Your objective - In the entries that follow, find every line containing "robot" and copy it.
>>>
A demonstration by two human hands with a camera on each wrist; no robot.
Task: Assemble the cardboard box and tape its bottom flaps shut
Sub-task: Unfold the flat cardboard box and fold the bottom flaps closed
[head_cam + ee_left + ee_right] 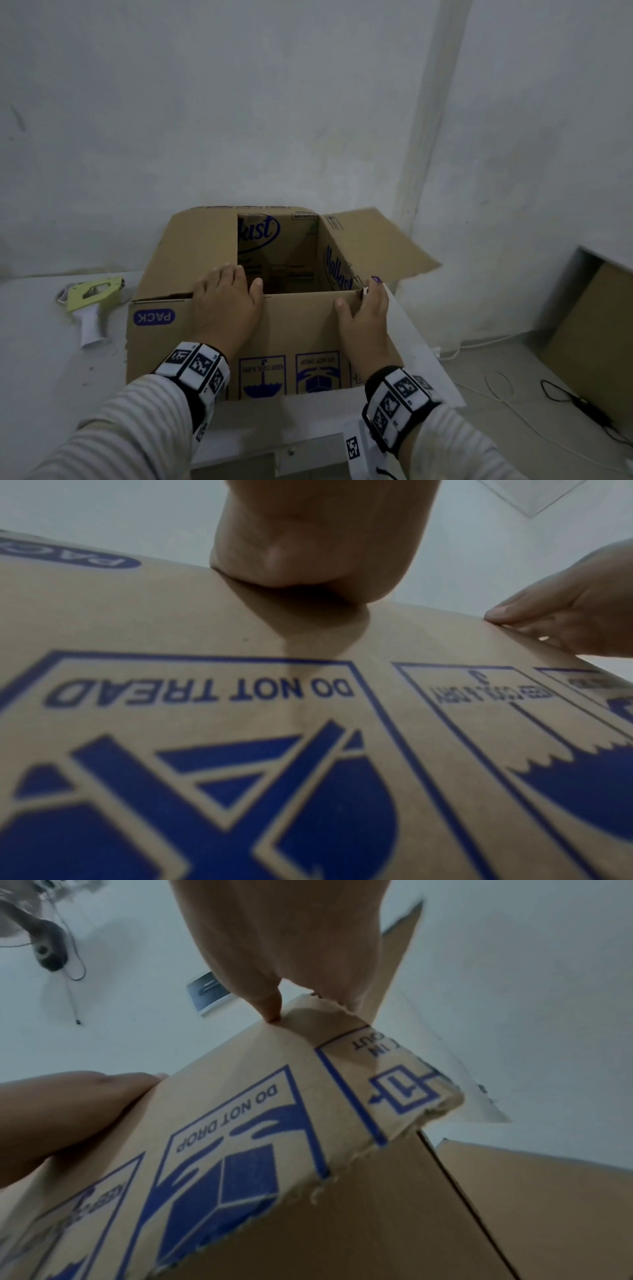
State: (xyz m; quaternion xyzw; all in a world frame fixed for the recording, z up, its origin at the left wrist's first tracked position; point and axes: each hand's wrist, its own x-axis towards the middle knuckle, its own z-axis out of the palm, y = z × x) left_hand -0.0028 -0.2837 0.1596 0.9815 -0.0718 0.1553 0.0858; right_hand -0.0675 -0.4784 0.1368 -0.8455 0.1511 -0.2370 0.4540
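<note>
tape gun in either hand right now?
No. The tape gun lies on the table left of the cardboard box, while the left hand and right hand both rest on the box's near top edge.

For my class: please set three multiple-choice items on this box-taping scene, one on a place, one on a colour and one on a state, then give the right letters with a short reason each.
1. Where does the tape dispenser lie?
A. Inside the box
B. On the table, left of the cardboard box
C. On the floor at the right

2. What colour is the printing on the box?
A. Red
B. Green
C. Blue

3. How do the flaps facing up stand?
A. All folded shut and taped
C. Cut off
B. Open, the inside showing

Key:
1 B: the head view shows it on the white table beside the box's left side.
2 C: the PACK label and handling symbols are blue.
3 B: the left hand and right hand rest at the near edge while the hollow interior is visible.
</note>
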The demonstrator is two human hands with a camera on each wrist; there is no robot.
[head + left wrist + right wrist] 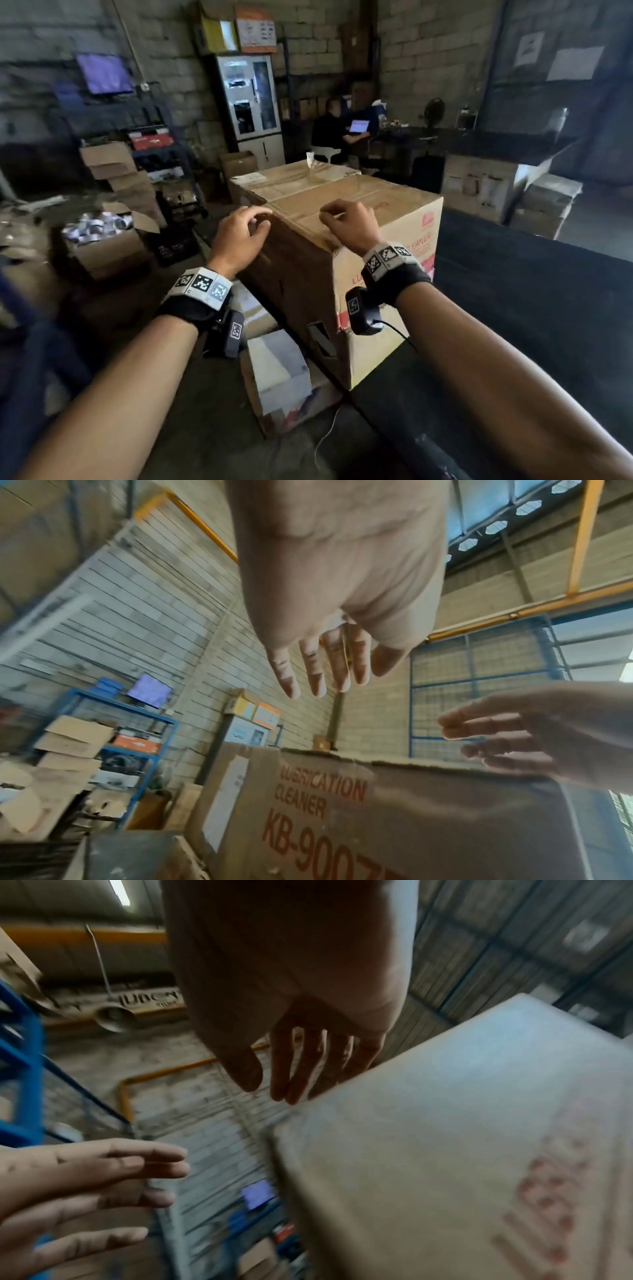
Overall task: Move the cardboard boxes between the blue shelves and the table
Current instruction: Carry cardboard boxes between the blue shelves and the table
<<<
Expected answer -
A demonstration by two human hands with a camera on each wrist; no robot.
The demonstrator is two human hands with a camera on each wrist; there is no robot.

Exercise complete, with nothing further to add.